The launch of the challenge, using the company’s idea management software, included a high degree of visibility from senior managers, many of whom made sure to comment on the ideas flowing from workers. Constant communication — both digitally and in physical locations — ensured that people remained aware of how they could contribute and how their contributions would be visible to management and colleagues. Over a four-week challenge, employees generated 151 ideas.
“The thing that was most surprising was the number of people who engaged in the process from our operations part of the organization,” said Shetal Edwards, EDF Energy’s head of innovation partnerships. She pointed out that 60% of the ideas came from the operations staff.
After participants had voted on the best ideas, the company selected 10 finalists and brought in professional coaches to help them perfect their presentations to top management, which then selected a winning idea.
The winning idea actually came from a call center worker. This staffer had noticed that a significant number of the company’s complaints came from customers seeking explanations for increases in their electric bills — increases that in many cases were due to new appliance purchases. She suggested creating an app that would enable customers to estimate the likely cost of electricity for new appliances they were considering purchasing.
After that audacious start, EDF has gone on to run many more challenges and has generated many more useful ideas from its employees. It eventually attained an ideation rate of 224 winning ideas per 1,000 active users, one of the highest levels of ideation of any of the companies we tracked.

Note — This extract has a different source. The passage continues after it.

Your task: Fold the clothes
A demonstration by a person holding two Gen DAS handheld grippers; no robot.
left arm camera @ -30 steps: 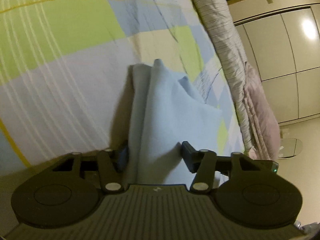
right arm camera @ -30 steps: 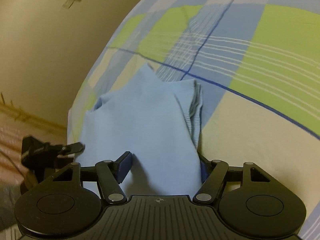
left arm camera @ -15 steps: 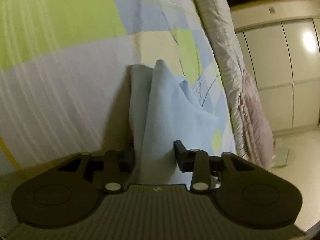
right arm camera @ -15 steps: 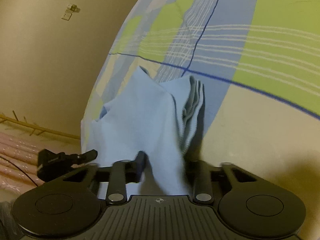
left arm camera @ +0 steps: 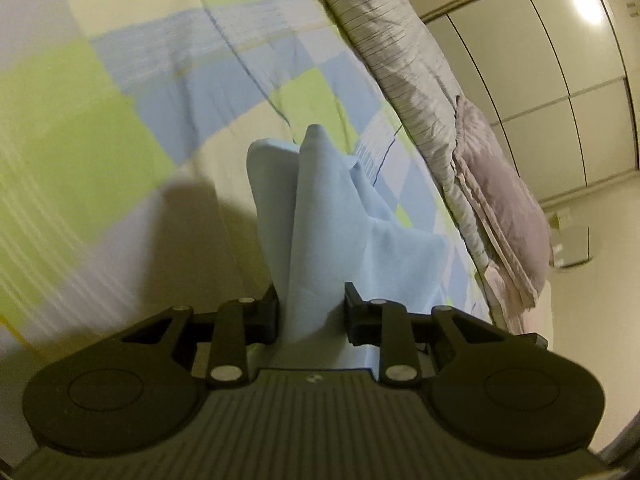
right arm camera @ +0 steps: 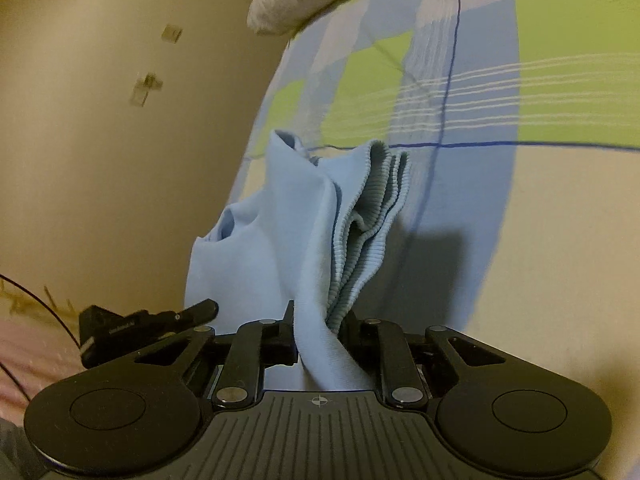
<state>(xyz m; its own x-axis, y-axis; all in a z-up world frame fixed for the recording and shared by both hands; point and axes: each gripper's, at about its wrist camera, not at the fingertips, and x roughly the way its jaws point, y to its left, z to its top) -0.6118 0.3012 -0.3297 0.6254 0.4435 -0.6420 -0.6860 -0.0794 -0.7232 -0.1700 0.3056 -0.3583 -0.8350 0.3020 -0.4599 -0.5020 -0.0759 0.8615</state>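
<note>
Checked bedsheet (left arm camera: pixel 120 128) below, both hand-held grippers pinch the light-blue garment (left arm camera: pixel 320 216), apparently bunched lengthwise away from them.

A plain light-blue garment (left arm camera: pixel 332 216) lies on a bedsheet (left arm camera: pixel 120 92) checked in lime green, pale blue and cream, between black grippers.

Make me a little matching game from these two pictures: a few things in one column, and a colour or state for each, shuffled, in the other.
Things:
1. light blue garment
2. checked bedsheet
3. striped duvet
4. wardrobe doors

Descriptions:
A. pale, glossy, reflecting a lamp
B. green, blue and cream squares
C. pinched and lifted off the bed
D. rolled along the bed's far edge

Pairs: 1-C, 2-B, 3-D, 4-A
</note>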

Our research shows a similar pattern across energy companies, telecom companies, retailers, manufacturers, financial services providers, and health care companies. The companies that have the greatest level of participation have the best ideas. They also have the strongest profit growth. And it all stems from a culture that recognizes that effective innovations can come from a call center worker, a clinic staffer, or just about anyone else in the organization bright enough to identify where the right ideas could make a difference.